Marise locked herself in the bathroom and climbed out of the window onto the roof, using the fire escape to reach the street. But by the time the police arrived, Patrice was gone. She changed the locks on her doors and secured the windows.

‘But it didn’t stop there. He would park his car outside the flat and watch me all the time. He would have things delivered to my door. Presents. Threats. Flowers.’ He was persistent. Over weeks his harassment escalated. A funeral wreath, delivered to her workplace. The locks forced and the entire flat redecorated in black while she was at work. A parcel of excrement, gift-wrapped in silver paper, on her birthday. Graffiti on her door. A mountain of unwanted mail-order items in her name: fetishwear, farm equipment, orthopaedic supplies, erotic literature. Little by little her courage was eroded. The police were powerless to help. Without proof of physical harm, they would have had little with which to charge him. They called on the address Patrice had given to the hospital, only to find it was that of a timber yard outside Nantes. No-one there had even heard of him.

‘Finally I moved out,’ she said. ‘I left the flat and bought a ticket to Paris. I changed my name. I rented a little apartment in Rue de la Jonquiere, and I found a job in a clinic in Marne-la-Vallee. I thought I was safe.’

It took him eight months to find her.

‘He used my medical records,’ explained Marise. ‘He must have managed to talk someone at the hospital into giving them to him. He could be very persuasive. Very plausible.’

She moved again, changed her name again and dyed her hair. For six months she worked as a waitress in a bar in Avenue de Clichy before finding another nursing job. She tried to erase herself from all official documentation. She allowed her medical insurance to lapse and did not transfer her records. She cancelled her credit card and paid all her bills in cash. This time it took Patrice almost a year to find her new address.

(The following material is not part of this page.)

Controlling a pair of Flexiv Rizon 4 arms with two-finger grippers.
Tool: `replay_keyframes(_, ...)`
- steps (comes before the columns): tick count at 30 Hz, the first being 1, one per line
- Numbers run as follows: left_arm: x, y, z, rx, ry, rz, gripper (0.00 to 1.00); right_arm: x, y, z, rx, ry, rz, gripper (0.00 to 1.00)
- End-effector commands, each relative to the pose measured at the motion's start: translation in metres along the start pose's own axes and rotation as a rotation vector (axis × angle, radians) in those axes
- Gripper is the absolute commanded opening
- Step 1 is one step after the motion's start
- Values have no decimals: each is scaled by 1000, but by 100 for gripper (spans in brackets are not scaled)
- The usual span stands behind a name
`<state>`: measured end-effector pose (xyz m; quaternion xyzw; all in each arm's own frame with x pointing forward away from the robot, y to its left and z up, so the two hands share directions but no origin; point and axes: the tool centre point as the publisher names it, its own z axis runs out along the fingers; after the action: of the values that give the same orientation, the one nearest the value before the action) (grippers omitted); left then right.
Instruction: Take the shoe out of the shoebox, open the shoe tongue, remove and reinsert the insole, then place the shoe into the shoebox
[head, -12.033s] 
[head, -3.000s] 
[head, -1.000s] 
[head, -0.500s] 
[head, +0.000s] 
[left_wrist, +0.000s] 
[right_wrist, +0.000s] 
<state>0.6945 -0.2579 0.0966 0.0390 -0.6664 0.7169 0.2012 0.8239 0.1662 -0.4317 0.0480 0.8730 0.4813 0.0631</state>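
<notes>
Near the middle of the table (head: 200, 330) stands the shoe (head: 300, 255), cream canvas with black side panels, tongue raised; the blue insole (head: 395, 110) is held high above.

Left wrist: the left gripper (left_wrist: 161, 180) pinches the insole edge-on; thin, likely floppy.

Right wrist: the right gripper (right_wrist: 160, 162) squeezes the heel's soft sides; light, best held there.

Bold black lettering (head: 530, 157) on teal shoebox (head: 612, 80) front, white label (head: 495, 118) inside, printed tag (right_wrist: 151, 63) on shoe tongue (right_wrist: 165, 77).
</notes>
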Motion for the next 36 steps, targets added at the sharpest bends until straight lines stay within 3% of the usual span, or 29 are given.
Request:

He had changed in a year. He had shaved his head and wore army surplus clothes. His siege of her flat had all the precision of a military campaign. There were no more practical jokes, no unwanted pizzas or begging notes. Even the threats stopped. She saw him twice, sitting in a car beneath her window, but when two weeks passed and there was no further sign of him she began to believe she had been mistaken. A few days later she awoke to the smell of gas. He had bypassed the main supply somehow, and she could find no way to turn it off. She tried the door, but it was jammed shut, wedged from the outside. The windows, too, were nailed shut, though her flat was on the third floor. The phone was out. She managed to break a window and scream for help, but it had been too close. She fled to Marseilles. Began again. That was where she met Tony.